By Shelby Livingston
September 10, 2018 - Modern Healthcare
Premiums for Affordable Care Act individual insurance
coverage are set to rise much more modestly in 2019 than in previous years.
Consumers will pay premiums that are 3.6% higher on average in 2019,
according to an analysis of proposed and approved premiums across 47 states and
Washington, D.C., by the Associated Press and consulting firm Avalere Health.
In 2018, premiums in states that used the Healthcare.gov exchange rose an average of 30% over the previous
year as insurers hiked rates to protect their profits from the loss of
cost-sharing reduction payments and the prospect of a zeroed out individual
mandate penalty.
Premium increases are lower this year because insurers
hiked premiums so drastically in the past. Still, some experts following the ACA
individual market say premiums would be even lower if the individual mandate
penalty remained and the Trump administration had not expanded access to skimpy,
non-ACA-compliant plans.
"Insurers are very profitable
right now in the individual market following previous increases that
overshot what was needed, so they can't justify big increases," Larry Levitt,
senior vice president at the Kaiser Family Foundation, tweeted.
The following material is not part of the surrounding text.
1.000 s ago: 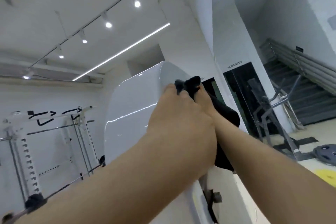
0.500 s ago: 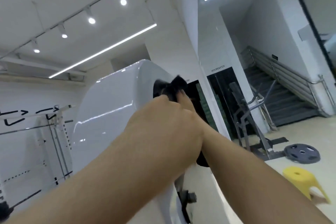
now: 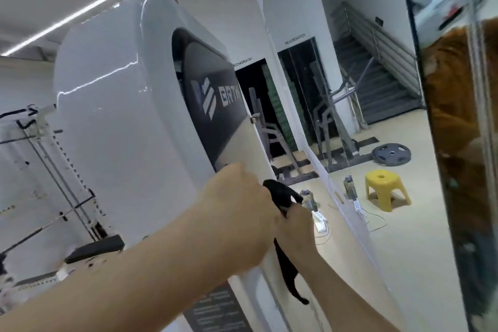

Independent analyst Charles Gaba, who tracks ACA premiums and enrollment
at ACASignups.net, has similarly projected that individual premiums will rise
less than 4% next year. But he estimated that premiums would decrease about 5%
if the individual mandate penalty—set to be zeroed starting in 2019—remained in
place, and access to short-term, limited-duration plans remained
limited.
Starting in 2019, consumers can buy short-term plans that last up to 12
months and can be renewed for a maximum period of 36 months. Previously, the
Obama administration had limited the plans, which don't cover the essential
health benefits or pre-existing conditions, to three months. The Trump
administration also expanded access to association health plans, which are not
subject to ACA consumer protections.
The analysis by the AP and Avalere
Health also found that premiums are expected to drop or increase by less than
10% in 41 states where 9 million customers are enrolled in individual coverage.
Average premiums are expected to decrease in 11 of those states. Still, premiums
will likely rise between 10% and 18% in six other states and Washington,
D.C.
The analysis also found that 19 states will see new insurers, or
existing insurers will expand into more areas of the state. Indeed, while
several national health insurers, including UnitedHealth and Aetna, have largely
quit selling ACA exchange coverage because of initial financial losses, many
others that remained are turning a profit and some are expanding into new
geographies. Oscar Health, for instance, said it will sell exchange
plans in six new markets in 2019. Officials at Centene Corp., which sells
exchange plans in 16 states, have said they
"remain very bullish" about that business.